Posted in News on April 26, 2004
The proprietors of many nightclubs, bars, restaurants and retail shops often accept "free" or "promotional" CDs from record companies and artists who hope to find a wider audience for their music among customers of the establishment. Problems can arise when business owners discover they may not have the permission of songwriters to play the music in public.

Those CDs and tapes rarely come with information about who wrote and published the songs -- the legal copyright owners who must grant permission before the music is authorized for public performances.

"An artist or record company cannot grant permission for performances of copyrights owned by someone else," explained Tom Annastas, BMI Vice President, General Licensing. "Even if the artist is your best friend, permission must be obtained from the actual writer and/or music publisher before a copyrighted song can be played in a business or other public place."

Just as a restaurant or club owner has the exclusive right to use a trademarked logo, name, or even a cooking method - under copyright law, songwriters have the exclusive right to play their songs in public. Even if a recording artist makes substantial changes to the song, or creates a new arrangement, the author of the original composition still owns an exclusive right of public performance.

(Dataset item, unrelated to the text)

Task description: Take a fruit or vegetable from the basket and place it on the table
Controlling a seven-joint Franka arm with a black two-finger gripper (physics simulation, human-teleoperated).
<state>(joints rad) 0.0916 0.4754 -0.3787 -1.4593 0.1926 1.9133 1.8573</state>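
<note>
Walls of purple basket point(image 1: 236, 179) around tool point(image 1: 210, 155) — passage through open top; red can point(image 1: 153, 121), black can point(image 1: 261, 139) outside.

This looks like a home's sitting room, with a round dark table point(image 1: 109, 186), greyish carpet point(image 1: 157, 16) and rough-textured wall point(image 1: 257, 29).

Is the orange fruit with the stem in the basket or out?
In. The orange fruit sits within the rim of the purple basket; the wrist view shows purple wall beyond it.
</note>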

If an unauthorized performance of that music occurs in a business, the proprietor can be held responsible for copyright infringement. In this situation, it makes no difference under U.S. Copyright Law whether the music is played live or by means of CD, tape or karaoke equipment.

Since locating and negotiating with copyright owners is a daunting task for business owners, performing rights organizations like BMI were formed in the first half of the 20th century to simplify the process. BMI can authorize the performance of 4.5 million songs, more than half the music currently played in America, with a single contract. The fees charged by BMI are much lower than one might incur through negotiations with numerous individual copyright owners.

Occasionally, business owners contend they shouldn't have to pay songwriters because playing music in public might prompt listeners to purchase the recordings. "That position originally was tested by broadcasters before most of today's business owners were born," said Annastas. "Most radio stations receive music free from record companies, who hope to generate sales by exposing their music to the public. Nevertheless, radio stations have been required to pay royalties to songwriters for most of the 20th century in the United States. The promotional value of radio is reflected in the royalty rates paid to copyright owners."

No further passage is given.